Criminal Appeal No. 864/2013 | 01-09-2016

1. By order dated 7th September, 2012, limited notice was issued in this case confined to the question of sentence only. The Appellant who has been convicted for the offence Under Section 302 Indian Penal Code was awarded the death penalty by the learned trial Court. The Reference made by the learned trial Court to the High Court has been confirmed and the appeal filed by the accused Appellant against the said conviction and sentence has been dismissed.

2. We have heard the learned Counsels for the parties. In view of the limited notice that has been issued by order dated 7th September, 2012, we have confined the present consideration to the question of sentence which alone is being dealt with by the present order.

3. No doubt, the accused Appellant has been found guilty of triple murder including the murder of both his parents. The manner in which the crime was committed is, indeed, brutal and cruel. The question that confronts the court is whether the offence of triple murder and the manner of commission of crime alone would be sufficient to justify the imposition of the death penalty.

4. We need not burden this order by an exhaustive consideration of the large number of precedents that would be available on the point laying down the principles on the basis of which the justification for death penalty awarded to an accused is required to be considered. Suffice it would be to notice that some of the principles which have emerged are:

(1) the age of the accused; [Bachan Singh v. State of Punjab (1980) 2 SSC 684 [para 206]]:

(2) the possibility of reform [Bachan Singh v. State of Punjab (1980) 2 SSC 684 [para 206]], [Rajesh Kumar v. State (NCT of Delhi)] (2011) 13 SSC 706 [para 74];

(3) the socio-economic background of the accused; [Mulla and Anr. v. State of U.P.] (2010) 3 SSC 508 [para 80 and 81]
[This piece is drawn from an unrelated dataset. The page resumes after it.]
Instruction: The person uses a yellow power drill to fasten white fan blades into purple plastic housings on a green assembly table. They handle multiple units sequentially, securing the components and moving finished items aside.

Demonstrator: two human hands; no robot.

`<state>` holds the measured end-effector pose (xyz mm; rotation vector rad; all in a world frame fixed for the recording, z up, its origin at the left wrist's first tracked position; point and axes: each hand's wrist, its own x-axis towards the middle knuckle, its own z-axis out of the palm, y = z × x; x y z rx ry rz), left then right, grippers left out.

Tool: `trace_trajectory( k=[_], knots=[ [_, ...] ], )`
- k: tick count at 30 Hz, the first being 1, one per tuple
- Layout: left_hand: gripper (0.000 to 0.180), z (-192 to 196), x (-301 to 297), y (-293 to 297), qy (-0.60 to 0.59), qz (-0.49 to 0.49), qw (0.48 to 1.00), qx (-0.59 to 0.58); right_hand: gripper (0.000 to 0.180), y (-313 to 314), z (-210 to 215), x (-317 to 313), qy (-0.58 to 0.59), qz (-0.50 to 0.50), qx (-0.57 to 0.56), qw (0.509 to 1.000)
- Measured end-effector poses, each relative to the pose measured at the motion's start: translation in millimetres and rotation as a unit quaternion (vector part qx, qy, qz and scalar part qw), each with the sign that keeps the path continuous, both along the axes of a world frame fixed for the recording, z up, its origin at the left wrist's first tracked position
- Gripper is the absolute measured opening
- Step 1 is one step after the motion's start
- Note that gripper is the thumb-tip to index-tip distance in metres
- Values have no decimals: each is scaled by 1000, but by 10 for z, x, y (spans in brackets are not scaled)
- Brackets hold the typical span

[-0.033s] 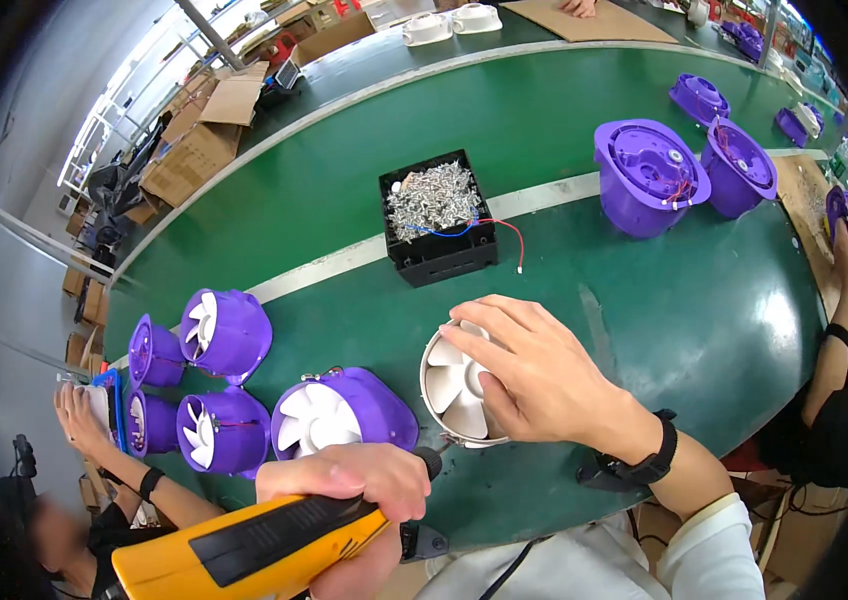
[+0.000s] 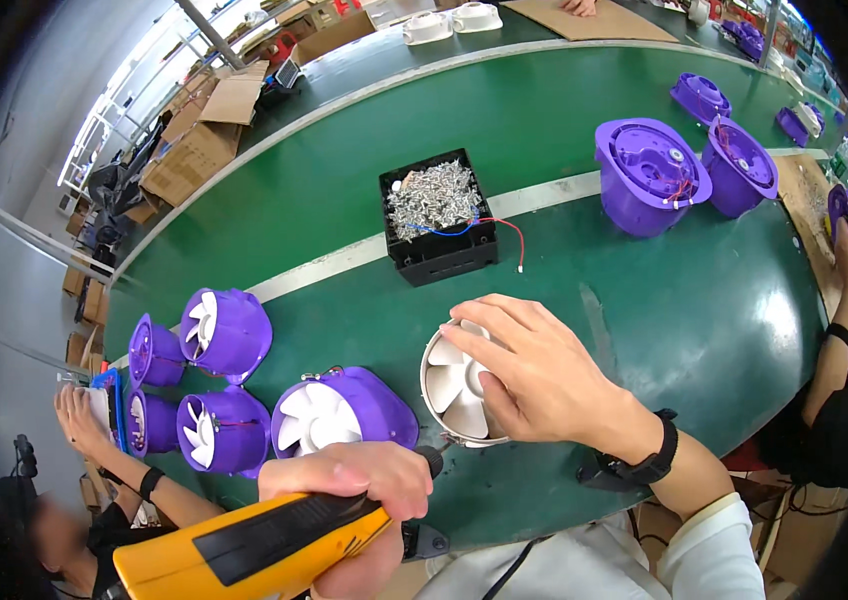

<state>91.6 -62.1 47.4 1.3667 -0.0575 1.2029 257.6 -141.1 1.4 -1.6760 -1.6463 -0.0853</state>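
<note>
My left hand [image 2: 369,500] is wrapped round a yellow and black power screwdriver [image 2: 244,550], its body running to the lower left. Its black nose [image 2: 431,460] points right, and the thin bit reaches the near rim of a white fan [image 2: 456,390], where a small metal piece shows. Whether the bit sits in a screw is too small to tell. Over the fan's right side, my right hand [image 2: 544,375] grips it, fingers across the far rim and thumb on the near side. Just left of the fan lies a purple housing [image 2: 389,405] with white blades inside.
Beyond the fan stands a black bin [image 2: 444,262] of small screws, with red and blue wires on it. Several purple housings [image 2: 229,335] are grouped at left; others [image 2: 644,185] stand at back right. Co-workers' hands [image 2: 84,425] show at the left and right edges.
</note>
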Motion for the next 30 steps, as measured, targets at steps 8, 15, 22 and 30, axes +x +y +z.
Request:
trace_trajectory(
  k=[8,15,22,30],
  knots=[
    [52,95,31,24,69,-92,991,-67,42,0,-2,-3,8,2,0,1000],
    [69,150,102,38,157,-10,987,-29,42,0,24,1,1,-2,5,1000],
    [76,-43,-58,127,163,71,983,-36,48,34,24,170,-72,19,-11,997],
    [75,60,34,122,171,77,982,-14,91,-39,178,-27,-36,-11,-129,991]
  ],
)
(4) the circumstances in which the crime has been committed [Dharmendrasinh v. State of Gujarat] (2002) 4 SSC 679 [para 20]",

(5) the quality of the evidence which had prevailed with the Court in upholding the conviction [Santosh Kumar Satishbhushan Bariyar v. State of Maharashtra [(2009) 6 SSC 498 [para 56]; and

(6) lack of criminal antecedents [Gudda v. State of Madhya Pradesh] [(2013) 16 SSC 597 [para 31];

The above enumeration, we must hasten to add; is certainly not exhaustive but is merely illustrative.

5. In the present case, the accused Appellant at the time of commission of the crime was admittedly 23 years of age. There is no criminal history of the accused Appellant. Though the accused Appellant has been in custody for over about five years there is no material on record to show that his conduct while in custody suffers from any blemish.

6. From the deposition of Shivraj Singh (P.W. 2), who has been declared hostile and cross-examined by the prosecution, it is clear that the accused Appellant used to take Marijuana and that he used to forcibly take money from his father. It is also evident from the evidence of P.W. 2 that the accused was unemployed and had no source of earning. The family of the accused Appellant belongs to a poor and backward socio-economic background. The evidence in the case is entirely circumstantial. Though the same would not be a determinative factor, undoubtedly, as held by this Court in Santosh Kumar Satishbhushan Bariyar v. State of Maharashtra (supra) the same would be one of the factors that could be taken into account in adjudging the sentence to be awarded.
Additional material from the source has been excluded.